*Your assignment*
For the listing below, return the line containing "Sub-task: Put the", the line containing "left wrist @", and all lines in between, exactly as written and nothing else.

⟨

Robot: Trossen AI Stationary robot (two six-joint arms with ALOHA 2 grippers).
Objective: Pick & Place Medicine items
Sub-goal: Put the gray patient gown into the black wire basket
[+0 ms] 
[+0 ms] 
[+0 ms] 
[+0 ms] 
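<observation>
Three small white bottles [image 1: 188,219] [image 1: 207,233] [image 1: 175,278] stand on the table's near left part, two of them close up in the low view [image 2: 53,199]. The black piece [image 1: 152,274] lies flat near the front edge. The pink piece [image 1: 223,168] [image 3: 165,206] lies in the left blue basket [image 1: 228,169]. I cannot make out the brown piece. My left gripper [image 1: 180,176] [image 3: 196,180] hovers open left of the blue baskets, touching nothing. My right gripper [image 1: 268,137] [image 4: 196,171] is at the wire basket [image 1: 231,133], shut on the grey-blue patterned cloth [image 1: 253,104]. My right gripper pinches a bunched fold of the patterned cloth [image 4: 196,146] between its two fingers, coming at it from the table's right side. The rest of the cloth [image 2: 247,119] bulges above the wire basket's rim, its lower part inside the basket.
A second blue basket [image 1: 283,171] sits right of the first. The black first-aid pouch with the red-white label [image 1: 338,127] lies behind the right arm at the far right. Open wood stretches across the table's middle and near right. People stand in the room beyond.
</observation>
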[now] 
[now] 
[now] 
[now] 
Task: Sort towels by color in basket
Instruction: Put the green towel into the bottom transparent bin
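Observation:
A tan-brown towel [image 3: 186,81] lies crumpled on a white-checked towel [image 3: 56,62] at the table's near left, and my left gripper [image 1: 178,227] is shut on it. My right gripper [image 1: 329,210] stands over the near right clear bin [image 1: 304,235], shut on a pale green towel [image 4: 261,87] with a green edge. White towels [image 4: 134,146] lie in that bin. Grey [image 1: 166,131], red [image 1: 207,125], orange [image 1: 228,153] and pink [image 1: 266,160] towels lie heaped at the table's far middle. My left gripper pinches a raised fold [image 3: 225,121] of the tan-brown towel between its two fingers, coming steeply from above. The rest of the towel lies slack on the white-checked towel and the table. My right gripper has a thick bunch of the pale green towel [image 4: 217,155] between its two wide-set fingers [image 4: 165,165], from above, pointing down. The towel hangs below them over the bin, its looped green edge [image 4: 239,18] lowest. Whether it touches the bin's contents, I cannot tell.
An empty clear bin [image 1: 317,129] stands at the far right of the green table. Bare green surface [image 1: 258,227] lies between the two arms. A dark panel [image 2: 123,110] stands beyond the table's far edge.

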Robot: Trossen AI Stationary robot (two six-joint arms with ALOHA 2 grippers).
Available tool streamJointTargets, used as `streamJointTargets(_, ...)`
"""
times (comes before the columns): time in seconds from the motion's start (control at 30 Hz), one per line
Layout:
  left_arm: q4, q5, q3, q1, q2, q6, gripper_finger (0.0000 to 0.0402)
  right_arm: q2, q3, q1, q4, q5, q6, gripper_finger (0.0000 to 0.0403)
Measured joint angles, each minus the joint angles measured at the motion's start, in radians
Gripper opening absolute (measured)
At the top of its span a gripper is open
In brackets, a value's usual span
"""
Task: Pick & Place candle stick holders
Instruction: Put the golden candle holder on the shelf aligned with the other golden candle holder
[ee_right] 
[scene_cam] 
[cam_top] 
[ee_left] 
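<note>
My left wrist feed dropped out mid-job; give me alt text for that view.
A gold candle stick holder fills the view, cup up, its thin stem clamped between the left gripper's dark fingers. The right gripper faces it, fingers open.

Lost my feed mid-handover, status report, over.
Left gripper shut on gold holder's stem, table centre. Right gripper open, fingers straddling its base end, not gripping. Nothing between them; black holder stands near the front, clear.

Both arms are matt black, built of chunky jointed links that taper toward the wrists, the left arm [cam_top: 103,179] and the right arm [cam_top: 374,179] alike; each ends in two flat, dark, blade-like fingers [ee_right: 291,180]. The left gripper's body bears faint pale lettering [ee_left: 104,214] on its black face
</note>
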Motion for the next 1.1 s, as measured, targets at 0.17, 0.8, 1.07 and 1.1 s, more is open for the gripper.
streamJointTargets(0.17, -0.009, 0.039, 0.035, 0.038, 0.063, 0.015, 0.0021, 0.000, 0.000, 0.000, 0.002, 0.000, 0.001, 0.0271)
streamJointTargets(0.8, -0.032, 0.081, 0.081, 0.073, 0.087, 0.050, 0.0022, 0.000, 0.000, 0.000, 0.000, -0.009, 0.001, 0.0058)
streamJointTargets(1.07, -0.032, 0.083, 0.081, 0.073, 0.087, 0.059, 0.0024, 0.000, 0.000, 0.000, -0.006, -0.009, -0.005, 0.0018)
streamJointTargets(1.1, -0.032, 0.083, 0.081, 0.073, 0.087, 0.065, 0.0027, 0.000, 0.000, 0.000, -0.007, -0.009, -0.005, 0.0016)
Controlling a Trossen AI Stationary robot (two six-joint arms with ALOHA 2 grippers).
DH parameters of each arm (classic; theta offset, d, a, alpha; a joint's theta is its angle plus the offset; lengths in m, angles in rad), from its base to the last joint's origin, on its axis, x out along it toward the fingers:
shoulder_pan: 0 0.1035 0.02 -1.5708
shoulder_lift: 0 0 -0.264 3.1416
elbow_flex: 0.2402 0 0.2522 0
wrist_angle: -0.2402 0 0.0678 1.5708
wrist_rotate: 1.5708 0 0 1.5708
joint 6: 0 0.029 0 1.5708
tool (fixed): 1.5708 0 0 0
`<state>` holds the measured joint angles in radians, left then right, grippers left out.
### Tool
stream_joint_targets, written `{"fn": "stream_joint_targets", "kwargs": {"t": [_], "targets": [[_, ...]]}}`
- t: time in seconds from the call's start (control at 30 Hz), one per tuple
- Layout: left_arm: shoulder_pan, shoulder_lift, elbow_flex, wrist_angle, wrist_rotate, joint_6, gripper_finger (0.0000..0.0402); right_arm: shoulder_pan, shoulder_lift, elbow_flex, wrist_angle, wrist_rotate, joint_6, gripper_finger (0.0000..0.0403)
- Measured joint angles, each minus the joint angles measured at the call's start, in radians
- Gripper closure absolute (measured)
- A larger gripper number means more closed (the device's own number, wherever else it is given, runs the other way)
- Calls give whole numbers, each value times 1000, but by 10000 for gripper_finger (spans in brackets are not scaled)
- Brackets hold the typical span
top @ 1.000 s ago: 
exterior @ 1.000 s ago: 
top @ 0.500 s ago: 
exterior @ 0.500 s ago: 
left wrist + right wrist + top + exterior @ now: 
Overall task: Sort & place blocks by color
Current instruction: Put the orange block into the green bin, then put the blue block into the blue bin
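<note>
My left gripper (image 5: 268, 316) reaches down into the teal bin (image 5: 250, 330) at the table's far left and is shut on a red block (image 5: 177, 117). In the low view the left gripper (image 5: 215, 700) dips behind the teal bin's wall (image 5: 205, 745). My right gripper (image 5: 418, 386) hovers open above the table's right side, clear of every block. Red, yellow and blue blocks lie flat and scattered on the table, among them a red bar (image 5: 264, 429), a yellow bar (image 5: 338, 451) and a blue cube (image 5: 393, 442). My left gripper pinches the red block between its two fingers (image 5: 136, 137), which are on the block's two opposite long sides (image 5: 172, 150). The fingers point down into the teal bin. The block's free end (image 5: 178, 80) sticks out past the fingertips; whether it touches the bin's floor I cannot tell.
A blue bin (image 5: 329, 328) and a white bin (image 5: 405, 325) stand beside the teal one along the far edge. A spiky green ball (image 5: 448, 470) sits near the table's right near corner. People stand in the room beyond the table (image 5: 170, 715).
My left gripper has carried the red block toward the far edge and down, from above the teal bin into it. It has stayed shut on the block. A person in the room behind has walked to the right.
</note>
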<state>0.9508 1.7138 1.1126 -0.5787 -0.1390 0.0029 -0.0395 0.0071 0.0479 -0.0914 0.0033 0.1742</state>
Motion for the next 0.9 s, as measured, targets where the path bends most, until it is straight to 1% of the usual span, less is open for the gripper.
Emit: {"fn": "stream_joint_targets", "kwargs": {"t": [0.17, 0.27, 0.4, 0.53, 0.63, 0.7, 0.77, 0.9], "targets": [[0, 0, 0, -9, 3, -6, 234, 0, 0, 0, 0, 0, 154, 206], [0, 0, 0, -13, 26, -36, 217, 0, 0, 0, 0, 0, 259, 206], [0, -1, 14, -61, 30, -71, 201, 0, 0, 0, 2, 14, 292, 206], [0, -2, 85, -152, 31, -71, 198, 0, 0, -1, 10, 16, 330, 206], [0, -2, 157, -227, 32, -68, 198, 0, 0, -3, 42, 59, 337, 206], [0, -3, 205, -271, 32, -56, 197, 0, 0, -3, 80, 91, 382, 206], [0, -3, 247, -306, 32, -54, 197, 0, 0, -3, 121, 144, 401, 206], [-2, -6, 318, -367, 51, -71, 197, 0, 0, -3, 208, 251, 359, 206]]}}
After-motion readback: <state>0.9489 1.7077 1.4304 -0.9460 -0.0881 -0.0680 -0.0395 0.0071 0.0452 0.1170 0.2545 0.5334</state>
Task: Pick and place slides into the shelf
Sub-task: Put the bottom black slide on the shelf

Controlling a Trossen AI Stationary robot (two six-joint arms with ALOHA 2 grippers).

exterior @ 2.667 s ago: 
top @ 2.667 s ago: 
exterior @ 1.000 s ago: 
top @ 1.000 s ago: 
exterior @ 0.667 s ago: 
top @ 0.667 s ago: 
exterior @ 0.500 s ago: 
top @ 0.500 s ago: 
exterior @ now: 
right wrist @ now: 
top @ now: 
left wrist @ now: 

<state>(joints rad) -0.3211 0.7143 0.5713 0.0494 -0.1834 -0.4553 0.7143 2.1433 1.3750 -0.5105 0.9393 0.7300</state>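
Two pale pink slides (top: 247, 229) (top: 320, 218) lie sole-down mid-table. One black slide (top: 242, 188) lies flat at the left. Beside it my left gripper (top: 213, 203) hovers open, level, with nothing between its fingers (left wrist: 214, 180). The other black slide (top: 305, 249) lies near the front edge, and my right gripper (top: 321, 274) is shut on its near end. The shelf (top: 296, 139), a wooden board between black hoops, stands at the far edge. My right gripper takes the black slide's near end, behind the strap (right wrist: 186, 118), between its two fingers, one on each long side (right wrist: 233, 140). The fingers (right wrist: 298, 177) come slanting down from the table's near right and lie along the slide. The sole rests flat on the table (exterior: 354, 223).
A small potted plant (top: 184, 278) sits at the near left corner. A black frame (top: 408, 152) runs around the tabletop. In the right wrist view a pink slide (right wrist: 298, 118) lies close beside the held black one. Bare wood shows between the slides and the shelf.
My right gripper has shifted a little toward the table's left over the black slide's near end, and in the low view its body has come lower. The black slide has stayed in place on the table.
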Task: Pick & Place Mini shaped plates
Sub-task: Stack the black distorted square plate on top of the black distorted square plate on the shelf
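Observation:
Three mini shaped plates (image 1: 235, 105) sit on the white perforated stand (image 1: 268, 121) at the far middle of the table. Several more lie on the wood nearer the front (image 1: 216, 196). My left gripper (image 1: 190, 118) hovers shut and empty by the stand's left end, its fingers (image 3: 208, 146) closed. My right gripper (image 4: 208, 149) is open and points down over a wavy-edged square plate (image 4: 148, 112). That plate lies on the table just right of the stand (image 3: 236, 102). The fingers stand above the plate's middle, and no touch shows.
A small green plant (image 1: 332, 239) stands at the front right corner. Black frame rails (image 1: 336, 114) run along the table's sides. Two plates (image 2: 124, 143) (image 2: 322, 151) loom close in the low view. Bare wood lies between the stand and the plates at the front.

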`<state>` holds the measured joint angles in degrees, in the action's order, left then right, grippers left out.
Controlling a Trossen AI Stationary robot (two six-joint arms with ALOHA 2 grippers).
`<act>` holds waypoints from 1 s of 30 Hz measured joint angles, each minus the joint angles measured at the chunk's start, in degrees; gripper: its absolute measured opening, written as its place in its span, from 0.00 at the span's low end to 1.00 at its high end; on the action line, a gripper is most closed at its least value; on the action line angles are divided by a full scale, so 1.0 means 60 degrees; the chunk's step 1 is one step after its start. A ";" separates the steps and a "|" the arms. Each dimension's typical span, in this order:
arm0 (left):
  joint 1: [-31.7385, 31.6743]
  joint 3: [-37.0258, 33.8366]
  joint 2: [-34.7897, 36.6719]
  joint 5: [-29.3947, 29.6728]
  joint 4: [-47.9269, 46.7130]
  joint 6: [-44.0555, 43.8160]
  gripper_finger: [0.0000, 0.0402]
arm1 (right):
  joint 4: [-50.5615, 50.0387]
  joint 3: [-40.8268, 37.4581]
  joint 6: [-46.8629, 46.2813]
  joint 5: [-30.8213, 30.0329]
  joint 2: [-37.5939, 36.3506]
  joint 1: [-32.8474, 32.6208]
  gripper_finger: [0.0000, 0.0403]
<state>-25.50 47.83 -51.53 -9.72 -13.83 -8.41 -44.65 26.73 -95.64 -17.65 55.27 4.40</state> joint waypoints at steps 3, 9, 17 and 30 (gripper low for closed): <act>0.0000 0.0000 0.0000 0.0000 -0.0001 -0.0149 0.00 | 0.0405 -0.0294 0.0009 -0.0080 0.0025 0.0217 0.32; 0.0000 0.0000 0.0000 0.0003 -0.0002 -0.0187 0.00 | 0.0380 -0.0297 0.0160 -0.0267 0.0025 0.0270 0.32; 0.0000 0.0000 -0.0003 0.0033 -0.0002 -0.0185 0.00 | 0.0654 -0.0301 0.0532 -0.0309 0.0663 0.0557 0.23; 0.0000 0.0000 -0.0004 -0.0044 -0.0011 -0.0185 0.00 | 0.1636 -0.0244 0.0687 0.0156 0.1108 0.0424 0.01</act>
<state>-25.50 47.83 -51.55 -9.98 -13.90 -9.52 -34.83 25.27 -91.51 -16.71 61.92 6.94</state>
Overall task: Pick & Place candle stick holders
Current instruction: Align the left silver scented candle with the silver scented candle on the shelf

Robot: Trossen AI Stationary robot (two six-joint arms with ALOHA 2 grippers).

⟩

*Response area*
Sub-task: Put the bottom black slide on the shelf

Controlling a Trossen AI Stationary robot (two six-joint arms with ALOHA 2 grippers).

exterior @ 2.667 s ago: 
top @ 2.667 s ago: 
exterior @ 1.000 s ago: 
top @ 1.000 s ago: 
exterior @ 0.667 s ago: 
top @ 0.667 s ago: 
exterior @ 0.500 s ago: 
top @ 0.500 s ago: 
exterior @ now: 
right wrist @ now: 
top @ now: 
left wrist @ now: 

This answer requires nothing more.